Stop fundraising for one moment and think about donors. I meet them every week and I wonder whether many fundraisers really realise what the State of the Donor Market is.
Perhaps the impact we are having in donors is considered less than the impact on beneficiaries.
This blog is not proclaiming a death knell for direct marketing. This blog is not an attack on fundraisers. But I hope this article is a very very loud alarm bell to stop and listen to those who fund your work .
For over 20 years I have been listening to donors, volunteers, and service users – thousands of them.
Many fundraisers might think: “do not listen to donors they do not know what they want”. Proof quoted: free pens lift response rates when donors say they hate them.
May be they do provide a temporary uplift in the short term but what is the long term effect?
The donor journey is what fascinates me. For instance attrition rates in direct marketing and doorstep. Can you really measure outcomes without measuring the number of legacies taken out due to aggressive/over frequent asks? What is the legacy attrition rate resulting from over enthusiastic direct marketing?
So, let’s consider some of the most recent research from the Charity Commission and FRSB:
Complaints up 100% to almost 50,000 – but how many donors can actually be bothered to complain. In my view less than 2%. So how many donors are unhappy?
66% of the public are uncomfortable with fundraising methods
The number of asks has gone up from 13 billion to 20 billion in the last year. This means the “average” adult is getting over 450 asks per year. Perhaps the average donor is getting over 1000 asks per year. If you take typical donors I have listened to for decades their giving patterns are changing: they have reduced the number of charities they support by at least 50%.
Trust and confidence is dropping. And what drives trust and confidence? According to the Charity Commission Research: 49% “the amount that goes to the cause” versus 25% on “outcomes from donations”. I expected the reverse but most donors are prudent – certainly older donors care abot every penny they spend and they expect their charities to do the same.
Trust is highest with local charities and least with international charities. Surely this must be linked to knowing where/how funds have been used: the further away the beneficiaries the less certain the prudence of use of funds. Donors can touch local charities and live amongst their beneficiaries.
My specialism is legacy giving.
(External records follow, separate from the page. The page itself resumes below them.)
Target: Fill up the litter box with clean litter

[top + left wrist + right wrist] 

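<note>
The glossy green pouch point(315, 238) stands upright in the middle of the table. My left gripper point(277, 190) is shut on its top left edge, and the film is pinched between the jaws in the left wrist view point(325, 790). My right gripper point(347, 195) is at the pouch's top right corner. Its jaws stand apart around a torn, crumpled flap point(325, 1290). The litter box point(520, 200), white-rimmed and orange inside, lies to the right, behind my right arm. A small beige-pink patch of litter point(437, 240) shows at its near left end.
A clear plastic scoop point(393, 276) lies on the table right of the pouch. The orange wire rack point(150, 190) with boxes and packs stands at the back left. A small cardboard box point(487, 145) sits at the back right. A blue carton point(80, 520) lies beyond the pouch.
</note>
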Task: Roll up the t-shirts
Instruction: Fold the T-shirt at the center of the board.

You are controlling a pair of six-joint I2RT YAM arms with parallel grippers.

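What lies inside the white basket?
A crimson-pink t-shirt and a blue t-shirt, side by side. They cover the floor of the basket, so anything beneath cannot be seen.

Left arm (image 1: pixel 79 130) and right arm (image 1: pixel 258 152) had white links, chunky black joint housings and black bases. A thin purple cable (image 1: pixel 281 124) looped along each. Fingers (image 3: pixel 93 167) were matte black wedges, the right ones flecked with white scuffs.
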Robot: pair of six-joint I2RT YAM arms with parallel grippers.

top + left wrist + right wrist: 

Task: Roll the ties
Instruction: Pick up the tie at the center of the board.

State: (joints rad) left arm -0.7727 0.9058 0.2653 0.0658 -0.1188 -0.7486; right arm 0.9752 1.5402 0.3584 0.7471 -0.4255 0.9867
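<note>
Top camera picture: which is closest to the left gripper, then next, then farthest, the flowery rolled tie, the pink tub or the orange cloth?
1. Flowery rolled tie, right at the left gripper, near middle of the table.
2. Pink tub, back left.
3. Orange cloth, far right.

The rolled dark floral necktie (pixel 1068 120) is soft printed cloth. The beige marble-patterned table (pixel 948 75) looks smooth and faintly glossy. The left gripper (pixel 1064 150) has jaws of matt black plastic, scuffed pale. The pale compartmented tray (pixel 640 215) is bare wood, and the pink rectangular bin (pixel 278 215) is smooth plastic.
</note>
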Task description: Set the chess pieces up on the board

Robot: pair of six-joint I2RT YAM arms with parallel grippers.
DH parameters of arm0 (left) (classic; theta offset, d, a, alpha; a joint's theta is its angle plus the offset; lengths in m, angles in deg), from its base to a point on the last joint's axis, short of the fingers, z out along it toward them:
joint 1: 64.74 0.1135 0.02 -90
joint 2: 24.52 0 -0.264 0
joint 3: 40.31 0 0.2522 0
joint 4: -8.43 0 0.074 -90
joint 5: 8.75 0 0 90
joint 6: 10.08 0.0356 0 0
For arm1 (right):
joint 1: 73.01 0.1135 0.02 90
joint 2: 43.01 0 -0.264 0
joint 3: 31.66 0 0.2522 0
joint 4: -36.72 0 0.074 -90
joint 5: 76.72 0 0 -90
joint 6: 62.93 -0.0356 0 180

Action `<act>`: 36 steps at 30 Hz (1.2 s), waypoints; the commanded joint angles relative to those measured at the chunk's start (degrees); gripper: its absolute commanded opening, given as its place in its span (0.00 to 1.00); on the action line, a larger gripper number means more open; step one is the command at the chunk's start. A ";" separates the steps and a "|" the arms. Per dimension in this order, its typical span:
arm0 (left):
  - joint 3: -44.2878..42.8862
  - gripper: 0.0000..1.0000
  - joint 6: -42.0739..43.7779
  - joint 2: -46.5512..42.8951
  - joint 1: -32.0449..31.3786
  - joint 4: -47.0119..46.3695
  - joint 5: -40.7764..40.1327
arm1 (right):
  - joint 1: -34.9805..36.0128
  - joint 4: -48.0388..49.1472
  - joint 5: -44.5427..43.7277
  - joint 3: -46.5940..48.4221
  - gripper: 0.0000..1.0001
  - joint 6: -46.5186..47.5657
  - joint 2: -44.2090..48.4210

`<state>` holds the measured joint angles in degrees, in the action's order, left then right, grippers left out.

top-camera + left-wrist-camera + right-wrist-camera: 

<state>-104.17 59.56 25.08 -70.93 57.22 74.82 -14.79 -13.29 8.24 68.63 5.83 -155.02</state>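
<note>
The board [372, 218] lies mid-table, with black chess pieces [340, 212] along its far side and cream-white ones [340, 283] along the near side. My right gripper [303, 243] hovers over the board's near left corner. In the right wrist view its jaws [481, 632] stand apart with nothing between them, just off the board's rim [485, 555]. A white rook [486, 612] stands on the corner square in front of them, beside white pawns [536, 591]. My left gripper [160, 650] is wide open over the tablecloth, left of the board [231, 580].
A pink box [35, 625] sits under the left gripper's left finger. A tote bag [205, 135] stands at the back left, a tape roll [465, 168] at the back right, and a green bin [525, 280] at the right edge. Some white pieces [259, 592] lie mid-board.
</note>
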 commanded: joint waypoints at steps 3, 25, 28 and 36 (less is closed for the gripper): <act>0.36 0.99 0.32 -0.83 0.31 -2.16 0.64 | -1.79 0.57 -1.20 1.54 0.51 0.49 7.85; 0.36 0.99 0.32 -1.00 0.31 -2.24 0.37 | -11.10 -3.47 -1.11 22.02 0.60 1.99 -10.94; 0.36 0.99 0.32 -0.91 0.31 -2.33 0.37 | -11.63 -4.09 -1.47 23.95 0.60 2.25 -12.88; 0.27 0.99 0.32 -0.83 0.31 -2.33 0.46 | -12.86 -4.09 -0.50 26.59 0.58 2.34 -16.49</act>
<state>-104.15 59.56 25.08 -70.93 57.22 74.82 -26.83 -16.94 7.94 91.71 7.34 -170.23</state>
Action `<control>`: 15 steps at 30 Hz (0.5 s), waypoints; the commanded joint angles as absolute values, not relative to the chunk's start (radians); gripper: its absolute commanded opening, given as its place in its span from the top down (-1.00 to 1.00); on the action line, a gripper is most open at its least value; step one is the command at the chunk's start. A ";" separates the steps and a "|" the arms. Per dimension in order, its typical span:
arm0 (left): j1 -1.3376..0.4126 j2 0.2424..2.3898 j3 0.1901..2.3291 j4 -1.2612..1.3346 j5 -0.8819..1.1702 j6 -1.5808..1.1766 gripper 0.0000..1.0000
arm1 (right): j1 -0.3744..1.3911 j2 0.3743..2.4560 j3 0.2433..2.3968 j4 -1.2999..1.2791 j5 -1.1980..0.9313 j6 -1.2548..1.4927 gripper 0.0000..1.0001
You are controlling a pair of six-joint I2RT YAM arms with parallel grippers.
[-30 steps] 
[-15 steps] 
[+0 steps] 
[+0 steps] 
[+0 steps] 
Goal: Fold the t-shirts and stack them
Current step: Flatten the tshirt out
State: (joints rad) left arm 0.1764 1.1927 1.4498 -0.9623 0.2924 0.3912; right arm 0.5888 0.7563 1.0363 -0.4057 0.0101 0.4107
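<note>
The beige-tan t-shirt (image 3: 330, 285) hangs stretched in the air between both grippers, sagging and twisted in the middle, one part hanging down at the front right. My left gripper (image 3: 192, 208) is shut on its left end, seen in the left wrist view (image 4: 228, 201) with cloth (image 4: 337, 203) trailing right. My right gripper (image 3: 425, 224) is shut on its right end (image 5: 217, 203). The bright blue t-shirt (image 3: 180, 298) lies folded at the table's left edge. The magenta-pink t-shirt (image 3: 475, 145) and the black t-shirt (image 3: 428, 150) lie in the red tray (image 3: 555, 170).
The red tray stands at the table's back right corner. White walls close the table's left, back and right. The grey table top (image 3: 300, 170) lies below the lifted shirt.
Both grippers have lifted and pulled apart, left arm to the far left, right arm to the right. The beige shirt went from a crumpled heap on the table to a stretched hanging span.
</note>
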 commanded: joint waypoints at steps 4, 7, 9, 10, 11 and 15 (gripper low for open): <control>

A legacy is not a donation but an investment so trust and confidence relies on the level of pence in the pound going to the cause – which is exactly what donors are interested in.
Smee & Ford at the IoF Convention said 69% of legacy pledgers fulfilled their pledge. Great, but is this the same for all charities? NO I have known it as low as 2% (the first time death screening was carried out) and I have known 82%. It seems to depend on donor satisfaction and donor engagement. The former is led by accountability and transparency; the latter is led by personal experience.
Now let’s add some views from my focus groups and lifestyle reports:
95% of people who have put a charity in their Will will never tell their charity they have “done it”.
Over 60% of retired people are doing a legacy “hokey cokey” – legacies are in out in out and shaken all about due to:
- Aggressive legacy marketing techniques
- Financial uncertainty even though pensioners are currently better off than 20 years ago
- Future care costs (increasing tenfold in the next 30 years). According to the Daily Telegraph in January 2014 over 1 million people in the last five years have had to sell their home due to care costs
- Split/blended families in each generation cause massive inheritance issues
- Number of co-habiting couple has doubled to over 3,000,000 in 15 years (ONS), again causing massive inheritance issues if the die without a Will or even with a Will.
- Divorce amongst elderly: divorces of men ages 65+ have increased by 73% since1991 (ONS)
- There are 1.5 million grandparents under the age of 50 – there are 14 million grandparents in the UK. Unhappy families result in fragile financial futures due to funding needs of divorced sins/daughters let alone new children in second families of young grandparents
- More grandparents than ever before are paying for their grandchildren’s education.
Please now put yourself into the mind of a typical donor and ask yourself these questions:
How much will my income be this year?
How much can I safely spend this year?
How much should I save for the future – taking into account 8 million of us alive today will live to over 100 (government actuarial department)
How much can I give to charity?
Which is the best way to support charities; a direct debit? No, because I do not have clue as to how much I will need. Or, give 1% (or more) to charity in my Will because at least everyone will have something? YES
From the fundraisers point of view (or even the trustees) perhaps the answer is “I don’t care about investing in legacies because I will have moved on from this charity and I have to meet my target this year.
And yet if you look at the focus groups I have run over the last five years around 35%-52% of charity stakeholder have put charities in their Will.
The debate is whether the legacy or legacies will remain in the Will.
Is it not about time we focused on donors and trusted them to act, in their Will, as much as they (sometimes) trust their charities?
Is it not time to be more focused on the donor environment and say “we understand the impact of your changing lifestyle” – do it if you can but we do not expect you to tell us your intentions or legacy values”.
Is it not time to trust them as much as they trust us?
Legacies are VOLUNTARY income. Voluntary means “done, given, or acting of one’s own free will”. That says it all. Do not ask for legacies: give stakeholders the freedom of choice to impact on your future.